Photo : Climax, 2025.
Le média a rapidement évolué vers un magazine trimestriel de 116 pages, lancé en 2022 malgré l’explosion des prix du papier. « C’était vraiment un choix, pas forcément très entrepreneurial« , reconnaît la rédactrice en chef, « mais c’était ce qui nous faisait envie, c’était ce qui nous faisait plaisir. »
Un format fanzine assumé qui casse les codes
« Ce qu’on aimait bien, nous, là-dedans et ce qu’on a voulu revendiquer, c’était l’état d’esprit. C’était un format un peu passionné, qui casse les codes du journalisme« , explique Millie Servant.

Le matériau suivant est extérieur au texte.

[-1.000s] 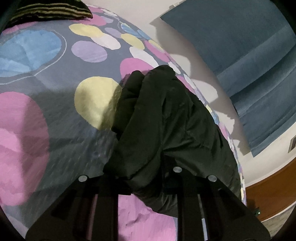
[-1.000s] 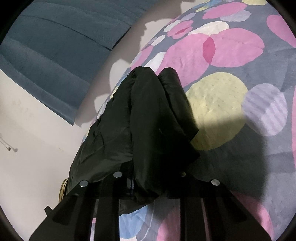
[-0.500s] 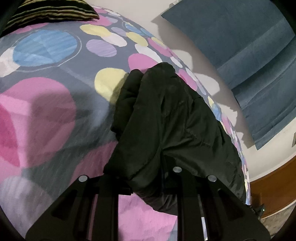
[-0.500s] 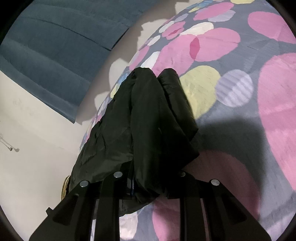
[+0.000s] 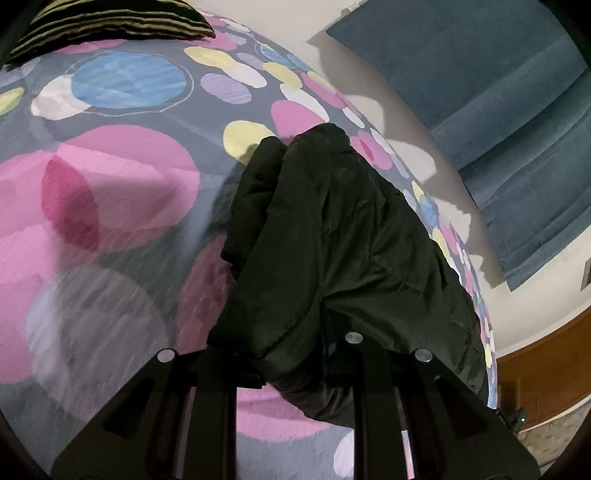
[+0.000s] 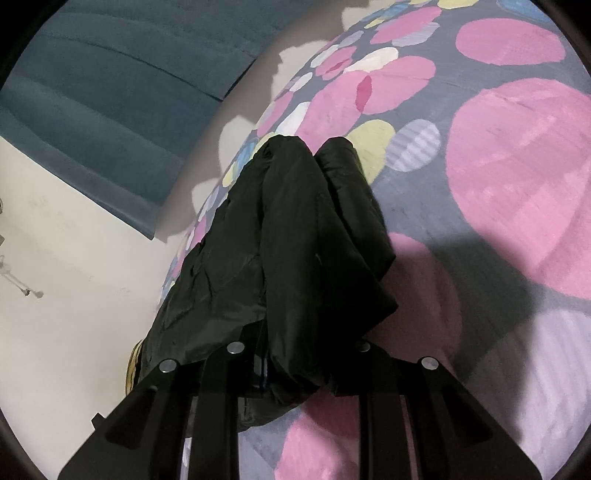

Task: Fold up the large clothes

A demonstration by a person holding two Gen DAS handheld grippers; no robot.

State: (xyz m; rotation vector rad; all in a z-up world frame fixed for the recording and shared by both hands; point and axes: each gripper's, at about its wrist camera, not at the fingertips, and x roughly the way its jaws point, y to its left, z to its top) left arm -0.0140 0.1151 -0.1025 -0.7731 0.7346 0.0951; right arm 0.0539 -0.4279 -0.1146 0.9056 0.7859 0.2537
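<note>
Spotted in pink, yellow, blue and lilac circles on grey, the bedspread (image 5: pixel 122 206) fills most of both views, and it is what has changed: over the last second its pattern has slid through the frames, with big pink circles now at the left of the left view and the right of the right view where yellow ones sat before, while the black jacket (image 5: pixel 332 236) keeps the same shape between the fingers. We read that as both grippers carrying the bunched garment together across the bed, so the fold is mid-transfer and not yet laid down. The left hand-held gripper (image 5: pixel 291 365) is clamped on a thick wad of the jacket at lower centre of its frame; the right hand-held gripper (image 6: pixel 299 362) is likewise closed on cloth, the fabric hanging forward from it toward the bed's edge. Only the left view shows the striped pillow (image 5: pixel 107 26) at upper left and the wooden skirting (image 5: pixel 546 373) at lower right. Only the right view shows a pale wall with a small fitting (image 6: pixel 22 288) at left. The blue curtain (image 6: pixel 110 96) appears in both.
</note>
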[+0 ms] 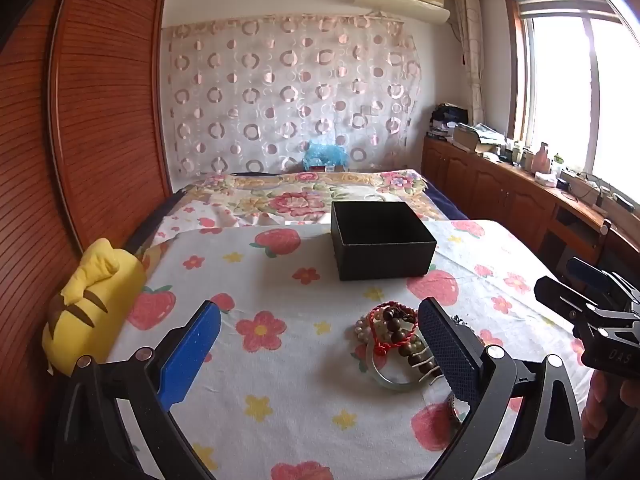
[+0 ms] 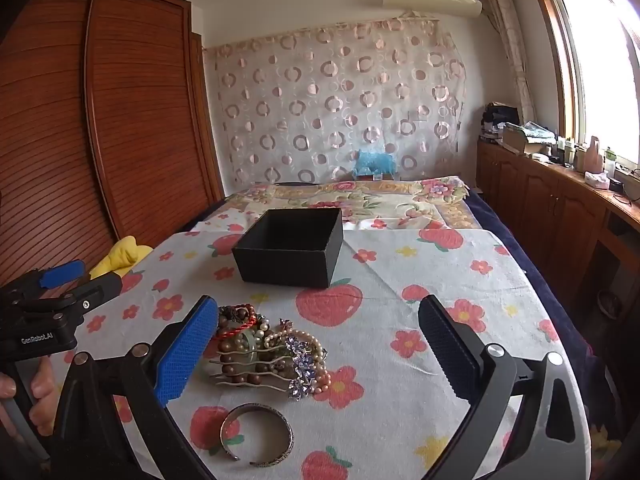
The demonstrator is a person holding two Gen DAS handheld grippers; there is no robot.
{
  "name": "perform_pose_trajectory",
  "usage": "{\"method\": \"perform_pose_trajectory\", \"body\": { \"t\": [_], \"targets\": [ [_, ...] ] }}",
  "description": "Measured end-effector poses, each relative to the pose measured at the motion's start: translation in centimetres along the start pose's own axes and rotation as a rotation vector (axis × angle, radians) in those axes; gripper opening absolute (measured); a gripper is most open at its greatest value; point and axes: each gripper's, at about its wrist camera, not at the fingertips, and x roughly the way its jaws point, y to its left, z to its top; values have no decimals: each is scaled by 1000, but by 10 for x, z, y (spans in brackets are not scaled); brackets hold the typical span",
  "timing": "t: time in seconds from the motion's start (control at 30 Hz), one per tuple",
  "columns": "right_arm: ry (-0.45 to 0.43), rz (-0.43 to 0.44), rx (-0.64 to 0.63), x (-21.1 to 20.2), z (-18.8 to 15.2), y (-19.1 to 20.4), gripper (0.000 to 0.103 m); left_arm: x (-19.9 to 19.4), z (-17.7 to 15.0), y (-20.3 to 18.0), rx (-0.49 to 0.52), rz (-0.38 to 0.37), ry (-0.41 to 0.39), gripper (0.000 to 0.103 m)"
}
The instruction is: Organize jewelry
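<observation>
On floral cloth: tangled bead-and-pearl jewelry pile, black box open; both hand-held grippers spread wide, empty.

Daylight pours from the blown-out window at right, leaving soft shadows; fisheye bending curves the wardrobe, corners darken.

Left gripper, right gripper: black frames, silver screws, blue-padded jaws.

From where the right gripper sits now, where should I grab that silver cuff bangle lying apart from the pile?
Take the silver cuff bangle by its closed far band, coming from above with one finger inside the ring. It lies flat on the tablecloth, open gap toward the camera, so sideways jaws would only slide over it.
</observation>
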Motion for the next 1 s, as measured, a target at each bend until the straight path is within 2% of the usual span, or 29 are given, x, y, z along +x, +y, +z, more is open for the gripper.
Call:
{"method": "perform_pose_trajectory", "body": {
  "t": [1.0],
  "targets": [
    [0,1,0,-1,1,1,100,0,0,0,3,2,-3,95]
  ]
}}
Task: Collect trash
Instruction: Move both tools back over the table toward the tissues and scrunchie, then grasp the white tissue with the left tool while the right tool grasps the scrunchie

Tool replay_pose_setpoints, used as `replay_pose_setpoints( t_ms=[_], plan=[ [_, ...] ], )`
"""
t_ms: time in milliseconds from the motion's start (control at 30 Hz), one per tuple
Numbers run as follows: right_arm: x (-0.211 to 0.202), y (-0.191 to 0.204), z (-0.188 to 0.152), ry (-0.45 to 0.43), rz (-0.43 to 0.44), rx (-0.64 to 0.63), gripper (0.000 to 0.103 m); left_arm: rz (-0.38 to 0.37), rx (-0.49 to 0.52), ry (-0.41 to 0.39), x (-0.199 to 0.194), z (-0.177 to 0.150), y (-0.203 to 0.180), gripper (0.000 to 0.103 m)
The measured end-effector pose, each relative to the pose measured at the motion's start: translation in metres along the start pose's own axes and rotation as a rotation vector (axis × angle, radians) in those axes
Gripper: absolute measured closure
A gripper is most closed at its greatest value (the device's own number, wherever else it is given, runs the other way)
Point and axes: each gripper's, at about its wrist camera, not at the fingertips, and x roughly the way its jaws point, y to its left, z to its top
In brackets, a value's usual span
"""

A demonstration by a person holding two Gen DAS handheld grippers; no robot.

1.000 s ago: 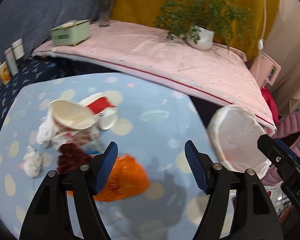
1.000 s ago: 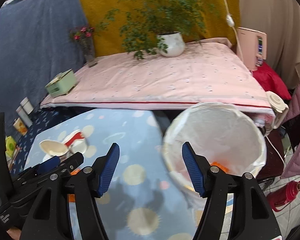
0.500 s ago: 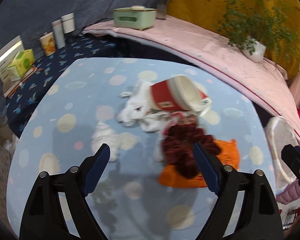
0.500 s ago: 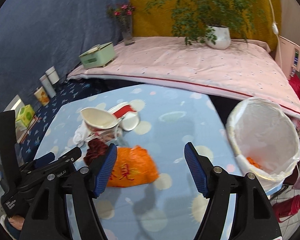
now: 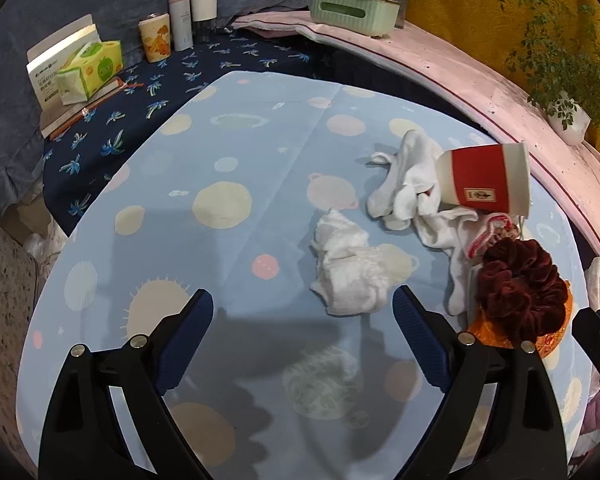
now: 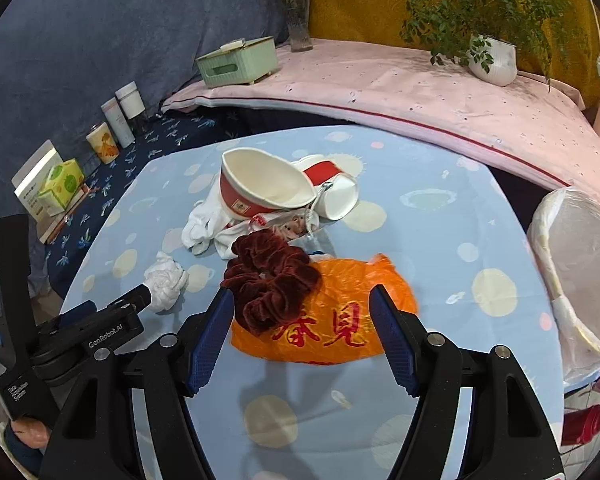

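Note:
On the blue dotted tablecloth [image 5: 228, 200] lies a crumpled white tissue [image 5: 348, 276] just ahead of my left gripper [image 5: 300, 312]. Its jaws are opening and nothing is pressed between them. Right of the tissue sit a white cloth [image 5: 412, 184], a tipped red-and-white paper bowl [image 5: 486, 178] and a dark red scrunchie [image 5: 520, 280]. My right gripper [image 6: 302, 304] stands open over an orange plastic bag [image 6: 332, 320], with the scrunchie [image 6: 268, 276] lying on the bag's left end. The bowl [image 6: 260, 188] and a paper cup [image 6: 332, 188] lie beyond. A white-lined bin [image 6: 576, 264] stands at the table's right edge.
A pink-covered bench [image 6: 420, 88] behind the table carries a green tissue box [image 6: 240, 62], a vase [image 6: 300, 28] and a potted plant [image 6: 496, 60]. Canisters [image 5: 184, 20] and a tissue pack [image 5: 90, 72] sit on the dark blue surface at the left. A red flask [image 6: 588, 420] stands on the floor.
Both views have swung left, away from the bin and down toward the trash pile. The left jaws have spread wider and now face the tissue. The right gripper has come over the orange bag.

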Motion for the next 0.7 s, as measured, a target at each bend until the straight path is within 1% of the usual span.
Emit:
replay_pose_setpoints(
  t_ms=[133,500,567,633,667,700],
  plan=[
    [0.010,0.004,0.000,0.011,-0.003,0.006,0.035,-0.015,-0.019,0.023,0.010,-0.001,0.006,0.013],
    [0.032,0.003,0.001,0.028,-0.035,0.033,0.036,-0.073,-0.046,0.071,0.033,0.004,-0.001,0.013],
    [0.034,0.003,0.001,0.028,-0.042,0.036,0.036,-0.085,-0.047,0.078,0.036,0.006,-0.002,0.015],
    [0.037,0.004,0.001,0.031,-0.046,0.034,0.036,-0.096,-0.047,0.087,0.040,0.007,-0.004,0.026],
    [0.038,0.004,0.001,0.031,-0.049,0.032,0.036,-0.104,-0.047,0.094,0.042,0.007,-0.004,0.028],
    [0.039,0.004,0.001,0.030,-0.053,0.032,0.039,-0.111,-0.047,0.098,0.044,0.007,-0.005,0.032]
  ],
)
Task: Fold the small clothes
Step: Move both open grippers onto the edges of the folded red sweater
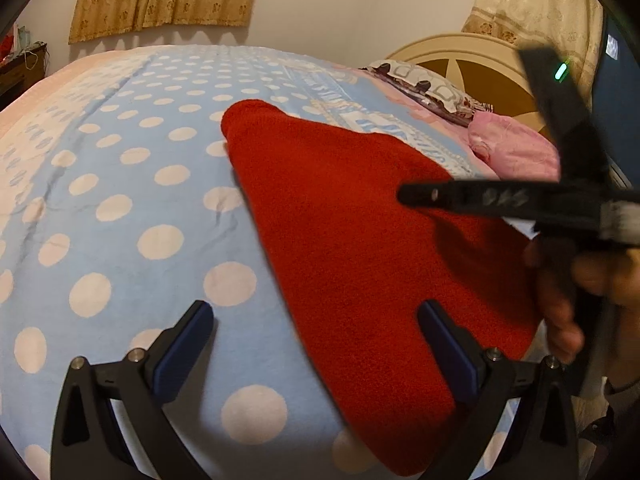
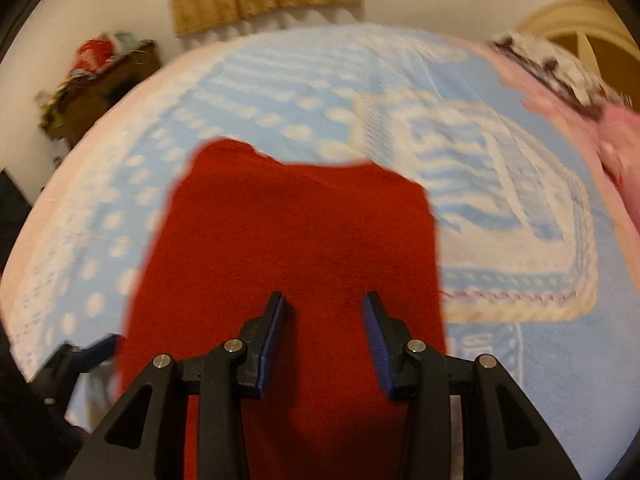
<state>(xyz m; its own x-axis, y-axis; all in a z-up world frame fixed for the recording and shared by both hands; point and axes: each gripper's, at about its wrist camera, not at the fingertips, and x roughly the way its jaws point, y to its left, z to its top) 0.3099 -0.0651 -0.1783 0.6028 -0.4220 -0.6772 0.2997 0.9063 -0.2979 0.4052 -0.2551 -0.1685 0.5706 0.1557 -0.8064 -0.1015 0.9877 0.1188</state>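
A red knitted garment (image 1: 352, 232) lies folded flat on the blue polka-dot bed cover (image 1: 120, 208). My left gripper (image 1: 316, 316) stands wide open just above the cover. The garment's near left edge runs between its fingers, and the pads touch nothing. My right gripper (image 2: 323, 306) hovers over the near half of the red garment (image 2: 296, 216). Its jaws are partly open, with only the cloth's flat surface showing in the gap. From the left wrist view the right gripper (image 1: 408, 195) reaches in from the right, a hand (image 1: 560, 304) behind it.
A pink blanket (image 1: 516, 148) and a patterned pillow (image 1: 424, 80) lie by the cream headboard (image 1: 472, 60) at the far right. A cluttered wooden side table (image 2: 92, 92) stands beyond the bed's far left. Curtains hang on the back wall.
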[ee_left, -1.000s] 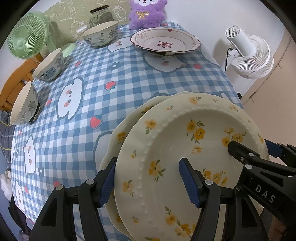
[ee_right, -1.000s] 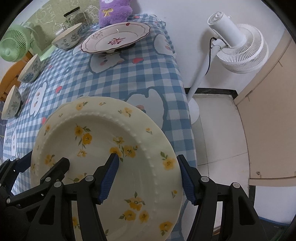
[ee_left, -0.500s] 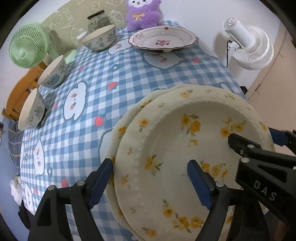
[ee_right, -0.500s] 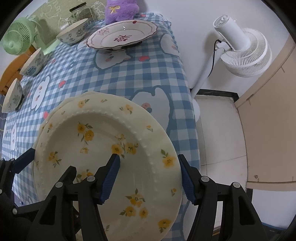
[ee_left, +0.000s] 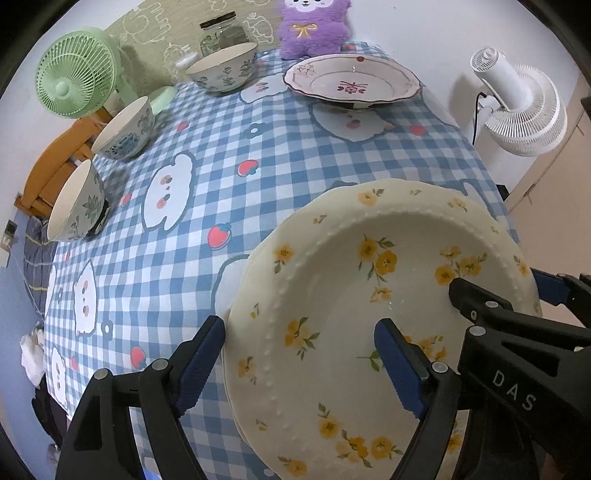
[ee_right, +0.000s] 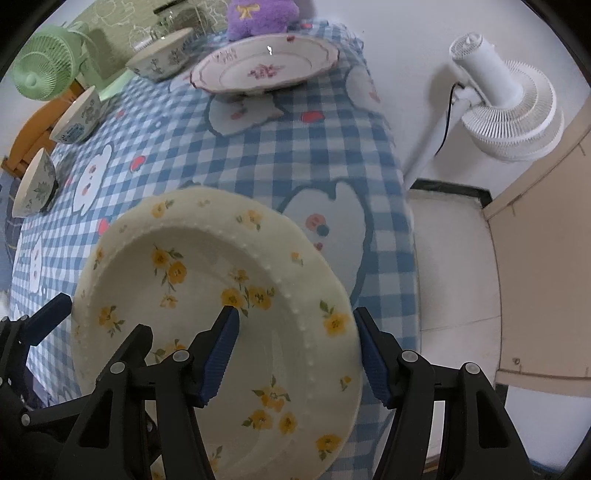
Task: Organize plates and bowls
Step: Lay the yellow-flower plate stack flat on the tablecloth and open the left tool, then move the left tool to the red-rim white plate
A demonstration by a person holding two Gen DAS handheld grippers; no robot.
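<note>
A cream plate with yellow flowers [ee_left: 354,295] lies on top of a matching plate at the table's near right edge; it also shows in the right wrist view [ee_right: 207,280]. My left gripper [ee_left: 303,354] is open, its jaws straddling the plate's left rim. My right gripper [ee_right: 295,350] is open, straddling the right rim. A white plate with red flowers [ee_left: 351,81] sits at the far end. Three patterned bowls stand along the left: a far bowl [ee_left: 223,72], a middle bowl [ee_left: 125,129] and a near bowl [ee_left: 75,203].
The table has a blue checked cloth [ee_left: 221,166]. A green fan [ee_left: 75,75], a glass jar [ee_left: 219,31] and a purple plush toy [ee_left: 314,26] stand at the far end. A white floor fan [ee_right: 506,103] stands right of the table.
Both grippers have pulled back slightly and opened wider around the cream plate. The top plate has settled lower onto the matching plate beneath it.
</note>
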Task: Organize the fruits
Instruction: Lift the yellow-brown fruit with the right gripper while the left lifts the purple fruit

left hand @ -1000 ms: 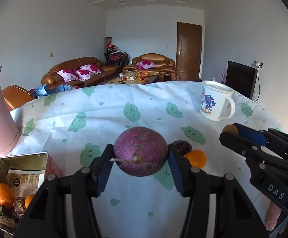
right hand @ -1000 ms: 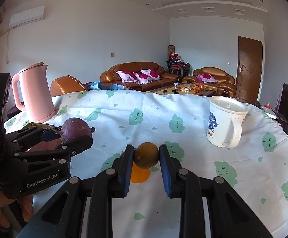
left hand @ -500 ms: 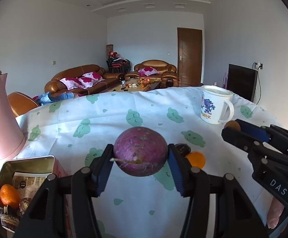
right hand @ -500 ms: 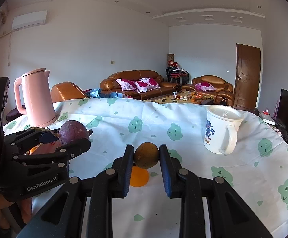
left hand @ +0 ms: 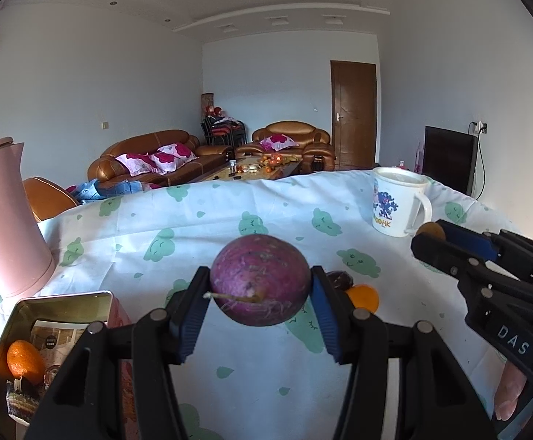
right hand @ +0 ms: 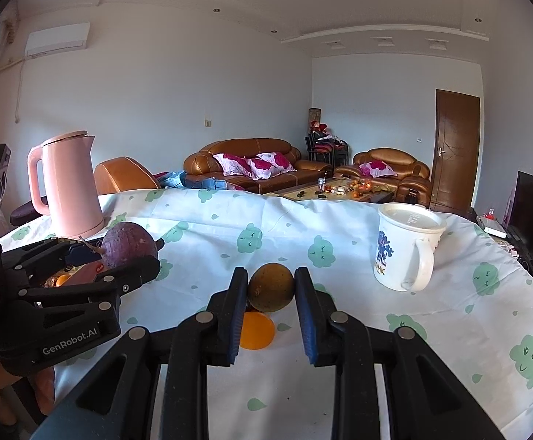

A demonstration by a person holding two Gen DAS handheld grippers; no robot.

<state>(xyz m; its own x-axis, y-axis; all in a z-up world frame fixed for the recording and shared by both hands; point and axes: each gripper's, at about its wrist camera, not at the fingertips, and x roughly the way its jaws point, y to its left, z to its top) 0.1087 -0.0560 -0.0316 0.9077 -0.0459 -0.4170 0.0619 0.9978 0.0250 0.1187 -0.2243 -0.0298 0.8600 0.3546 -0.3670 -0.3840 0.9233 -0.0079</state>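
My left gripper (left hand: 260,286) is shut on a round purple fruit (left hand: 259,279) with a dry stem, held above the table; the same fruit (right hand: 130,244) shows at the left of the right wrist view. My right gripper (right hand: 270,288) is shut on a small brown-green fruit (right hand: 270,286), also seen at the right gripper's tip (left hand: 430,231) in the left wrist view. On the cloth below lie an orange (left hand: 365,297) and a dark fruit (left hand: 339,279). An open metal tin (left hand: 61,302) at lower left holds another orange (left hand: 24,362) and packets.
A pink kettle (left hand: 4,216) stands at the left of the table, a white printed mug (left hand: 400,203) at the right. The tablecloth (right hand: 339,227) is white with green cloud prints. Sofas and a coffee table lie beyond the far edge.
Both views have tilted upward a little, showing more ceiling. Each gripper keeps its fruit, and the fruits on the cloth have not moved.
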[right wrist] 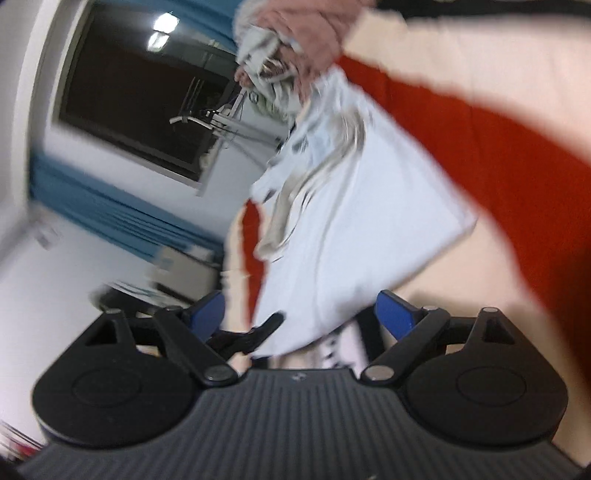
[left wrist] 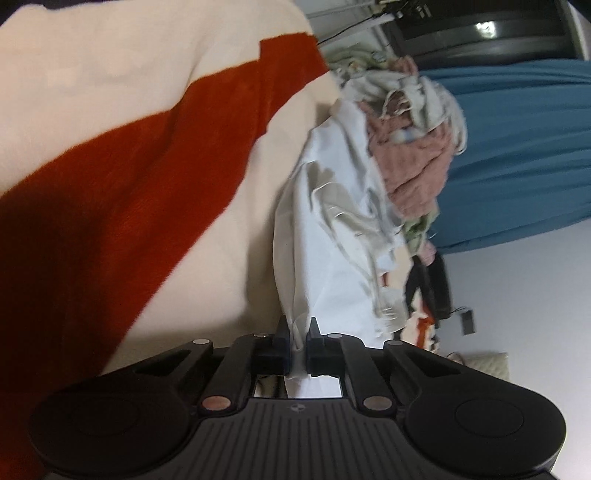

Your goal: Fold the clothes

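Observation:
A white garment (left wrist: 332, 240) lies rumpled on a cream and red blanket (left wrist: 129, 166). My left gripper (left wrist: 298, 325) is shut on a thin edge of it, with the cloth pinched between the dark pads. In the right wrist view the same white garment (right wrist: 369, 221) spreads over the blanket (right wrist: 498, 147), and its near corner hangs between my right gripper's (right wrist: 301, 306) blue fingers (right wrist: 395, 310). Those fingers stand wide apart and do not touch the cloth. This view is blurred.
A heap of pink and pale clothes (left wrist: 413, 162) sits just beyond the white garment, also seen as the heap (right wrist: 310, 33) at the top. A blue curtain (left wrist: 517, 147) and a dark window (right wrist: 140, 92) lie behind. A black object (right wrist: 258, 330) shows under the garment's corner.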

L’équipe voulait créer « le média qu’on avait envie de lire sur la question de l’écologie qui n’existait pas jusqu’à présent. »
Cette approche décalée a trouvé son public : Climax revendique aujourd’hui « une communauté ultra-engagée » avec 82 000 abonnés sur Instagram, 40 000 abonnés à la newsletter, 15 000 abonnés sur LinkedIn et 10 000 exemplaires vendus par numéro. Ces chiffres témoignent de l’appétit du public pour un journalisme écologique différent.
Un cocktail de pop culture et de satire écologique
Climax se distingue par son mélange unique de références pop et de ton sarcastique. L’équipe multiplie les rubriques atypiques : « la foire aux concepts bidons » épingle les projets farfelus de stars (la ville d’Akon, les projets urbains foirés d’Elon Musk ou Google), tandis que « l’anti-bilan carbone » interroge des personnalités sur leur rapport à l’écologie.
Dans cette séquence, les invités se livrent sans filtre. Ambre Chalumeau, écrivaine et journaliste pour l’émission « Quotidien » sur TMC, y avoue ses contradictions. Par exemple, certains invités vont avouer « avoir cliqué sur des pubs pourries pour planter des arbres ou avoir 10 000 tote bags, avoir fait pipi sous la douche ou pas« , détaille Millie Servant. Le média propose aussi des BD sur quatre pages, des « nécros » parodiques d’espèces disparues et même des recettes de cuisine prétextes à raconter des histoires folles.
« Filous du climat & éco-mafieux » : quand l’écologie emprunte au polar
Le dernier numéro « Ambiance Scandale ! » illustre parfaitement l’approche Climax. Conçu comme un polar d’été, ce dossier « Filous du climat & éco-mafieux » explore « combines vertes, crimes déguisés en innovations, blanchiment à base de feuilles couleur chlorophylle. Car derrière les grandes causes et les beaux discours, les arnaques prospèrent. » « On sait que les gens aiment bien lire des polars l’été« , justifie la rédactrice en chef, « on s’est dit finalement, on va utiliser ce format du polar pour raconter ces histoires et pour les raconter de manière la moins plombante possible. »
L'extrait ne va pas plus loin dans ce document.